§ **WORK INSTRUCTION**
Copy the following data exactly and drop the pictures.

§ **DATA SEGMENT**
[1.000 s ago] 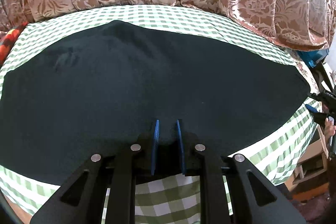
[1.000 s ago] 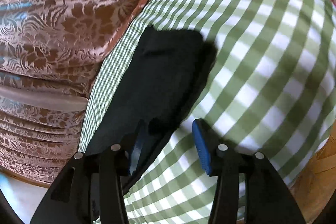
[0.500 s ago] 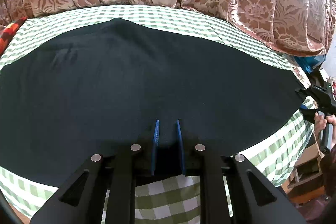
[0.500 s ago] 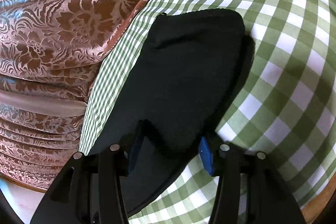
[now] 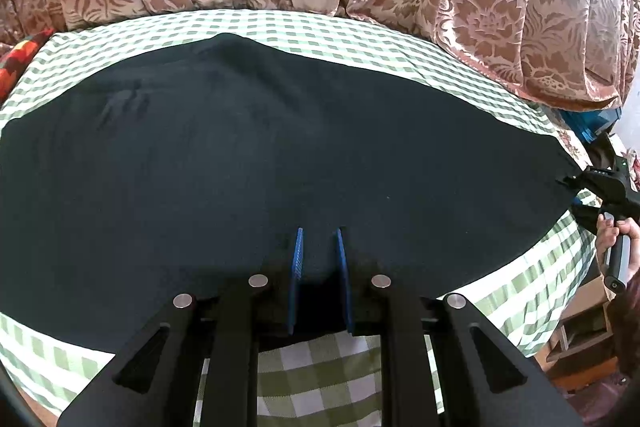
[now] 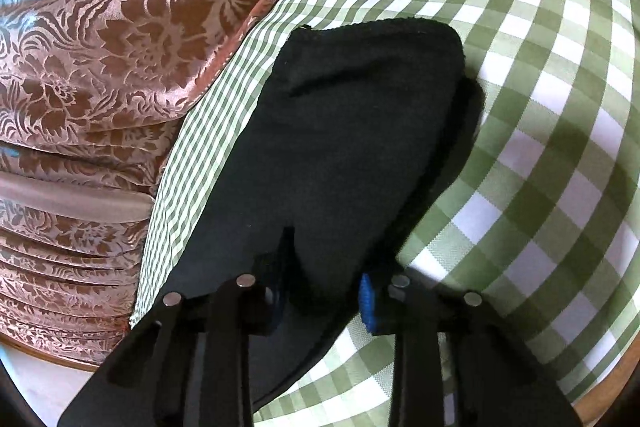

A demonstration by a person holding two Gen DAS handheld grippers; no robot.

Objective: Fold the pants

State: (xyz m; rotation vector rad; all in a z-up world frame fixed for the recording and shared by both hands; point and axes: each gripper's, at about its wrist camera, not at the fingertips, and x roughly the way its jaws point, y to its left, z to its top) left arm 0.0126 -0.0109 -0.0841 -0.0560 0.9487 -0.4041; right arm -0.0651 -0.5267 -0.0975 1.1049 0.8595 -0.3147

§ **PROBLEM SOLUTION**
[1.000 s ago] 
[1.000 s ago] 
[0.500 s ago] 
[0.500 s ago] 
[now] 
[now] 

A demonstration by a person holding two Gen DAS handheld grippers; no robot.

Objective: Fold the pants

State: (xyz m; rotation vector rad; all in a z-up world frame fixed for the recording and shared by both hands; point and axes: each gripper's, at about its wrist camera, not at the fingertips, and x roughly the way its jaws point, y to its left, z to its top) left arm 0.0126 -0.0109 -0.0841 -0.0560 0.9487 -0.4041; right arm -0.0651 -0.5267 -0.0975 1.1049 0.8595 -0.3147

What appears above is the full answer.